Step 2: Further add one-fourth cup of water to the above ingredients and blend it into a smooth paste. After obtaining the smooth paste, keep the paste aside.
Veg Pulao Preparation:
Step 1: Now, heat 2 tbsp of ghee in a large kadhai or large pan on medium flame. Once the ghee heats, then, add 1 tsp of cumin, 1 bay leaf, 1-inch of cinnamon, 2 pod cardamom, 3 cloves, half tsp of pepper, and 5 halves of cashew to the ghee.
Step 2: Saute all the above ingredients on a low flame until the spices leave their aromatic flavors.
Step 3: Now add sliced onions to the mixture and saute until the color of the mixture changes slightly brown. Cook the onions nicely to get rid of their raw flavor.
Step 4: Further, add chopped tomatoes, beans, capsicum, peas, carrots, and potato to the mixture.
Step 5: Then saute it for a minute or two until the vegetables are cooked.
Note: The scented fragrance is an indication that your veggies get cooked well and that the procedures that you followed were just perfect.
Step 6: Once the vegetables are done, add the already prepared coriander pudina masala paste to the pan. And one tsp of salt and mix it properly.
Step 7: Add two cups of water to it and stir extremely well getting to a boil.
Step 8: After some time, the water will come to a rolling boil. After the rolling boil, add 1 cup of Basmati Rice to it.
Note: the Basmati rice should be well soaked in water for about 20 minutes to refine its texture, volume, and quality.
Step 9: Give it a stir and cover it. Let it simmer for about twenty minutes.
Note: Uncovering the kadhai before twenty minutes will lead to uncooked ingredients resulting in an unsatisfying taste. So avoid opening it too often. Let it stay covered to trap all the flavors in the rice.
Step 10: The veg Pulao is ready to be served and devoured.
Onion Tomato Raita Preparation:
Step 1: First we will take 1 cup of curd in a large bowl and whisk it nicely with a cup of water.

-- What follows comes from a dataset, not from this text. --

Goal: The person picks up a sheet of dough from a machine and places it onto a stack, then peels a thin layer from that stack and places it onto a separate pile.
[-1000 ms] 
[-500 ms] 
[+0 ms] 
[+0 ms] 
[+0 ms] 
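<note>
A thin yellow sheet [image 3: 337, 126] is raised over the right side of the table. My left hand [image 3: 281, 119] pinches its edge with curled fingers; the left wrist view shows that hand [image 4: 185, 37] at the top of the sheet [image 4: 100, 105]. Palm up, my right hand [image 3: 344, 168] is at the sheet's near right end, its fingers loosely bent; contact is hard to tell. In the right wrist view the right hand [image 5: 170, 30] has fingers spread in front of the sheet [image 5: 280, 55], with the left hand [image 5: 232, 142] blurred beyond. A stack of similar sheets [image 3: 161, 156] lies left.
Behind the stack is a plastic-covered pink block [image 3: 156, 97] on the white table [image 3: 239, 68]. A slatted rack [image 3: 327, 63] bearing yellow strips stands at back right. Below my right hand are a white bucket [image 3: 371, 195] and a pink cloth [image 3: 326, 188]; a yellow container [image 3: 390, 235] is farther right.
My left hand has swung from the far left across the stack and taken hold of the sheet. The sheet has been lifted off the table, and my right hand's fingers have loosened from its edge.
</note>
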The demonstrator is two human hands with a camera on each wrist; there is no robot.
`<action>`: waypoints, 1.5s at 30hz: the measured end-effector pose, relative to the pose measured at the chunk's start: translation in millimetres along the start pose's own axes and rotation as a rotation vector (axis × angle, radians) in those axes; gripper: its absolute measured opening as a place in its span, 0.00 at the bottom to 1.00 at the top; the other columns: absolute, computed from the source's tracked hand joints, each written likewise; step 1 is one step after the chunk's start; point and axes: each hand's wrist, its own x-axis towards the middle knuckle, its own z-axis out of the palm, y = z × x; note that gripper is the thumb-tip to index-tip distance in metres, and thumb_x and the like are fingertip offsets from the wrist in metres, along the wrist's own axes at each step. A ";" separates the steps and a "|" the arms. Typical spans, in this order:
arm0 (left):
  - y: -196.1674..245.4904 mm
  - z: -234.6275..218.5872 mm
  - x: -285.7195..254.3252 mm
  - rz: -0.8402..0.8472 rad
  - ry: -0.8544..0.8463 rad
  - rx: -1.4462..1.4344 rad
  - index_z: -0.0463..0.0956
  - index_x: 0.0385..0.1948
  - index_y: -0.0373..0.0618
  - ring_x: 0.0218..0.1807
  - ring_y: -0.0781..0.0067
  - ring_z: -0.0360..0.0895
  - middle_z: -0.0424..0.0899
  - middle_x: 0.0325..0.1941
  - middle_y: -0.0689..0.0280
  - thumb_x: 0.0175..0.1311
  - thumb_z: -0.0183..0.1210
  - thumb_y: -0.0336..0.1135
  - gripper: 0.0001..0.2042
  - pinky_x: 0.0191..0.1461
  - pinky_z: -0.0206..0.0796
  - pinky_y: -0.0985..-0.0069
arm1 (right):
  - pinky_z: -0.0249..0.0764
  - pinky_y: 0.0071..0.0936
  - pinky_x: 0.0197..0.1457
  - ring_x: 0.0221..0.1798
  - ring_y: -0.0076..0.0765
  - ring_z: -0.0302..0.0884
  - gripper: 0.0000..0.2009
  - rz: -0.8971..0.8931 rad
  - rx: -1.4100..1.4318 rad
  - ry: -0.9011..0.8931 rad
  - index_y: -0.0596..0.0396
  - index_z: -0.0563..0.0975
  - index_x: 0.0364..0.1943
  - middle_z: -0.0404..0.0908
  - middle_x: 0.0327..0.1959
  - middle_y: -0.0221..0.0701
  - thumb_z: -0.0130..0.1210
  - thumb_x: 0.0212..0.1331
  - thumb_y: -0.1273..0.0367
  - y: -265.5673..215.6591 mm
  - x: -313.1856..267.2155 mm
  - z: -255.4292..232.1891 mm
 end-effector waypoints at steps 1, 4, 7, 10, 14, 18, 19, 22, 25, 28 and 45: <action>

Step 2: Then we will add finely chopped onion, tomato, cucumber to it. Season it with 2 tbsp of chopped coriander leaves, half tsp of roasted cumin powder, and one-fourth tsp of salt to the curd.
Step 3: Give everything a nice mix and your tomato Raita is ready to accompany the delicious Veg Pulao.
- It is a veg pulao, so you are at the liberty to make it more nutritious and healthy. So choose the vegetables wisely and in the right amount and also you get the opportunity to taste a delicious dish by not causing any harm to your body.
- The soaking of the basmati rice speeds up the cooking process and provides extra long grain.
- The Ghee is an add on to a rich flavor. The usage of Ghee is not mandatory. You can also switch to oil.
Rice variant cuisines always owned this bold charm about themselves. They have this dauntless approach to beauty due to which the enjoyer just cannot resist himself from having it. The royal appearance, the combination of ingredients, the formation of the wow taste, and giving out traces of a bold look proves that the Veg Pulao forms the Bold Belle among the rice variants.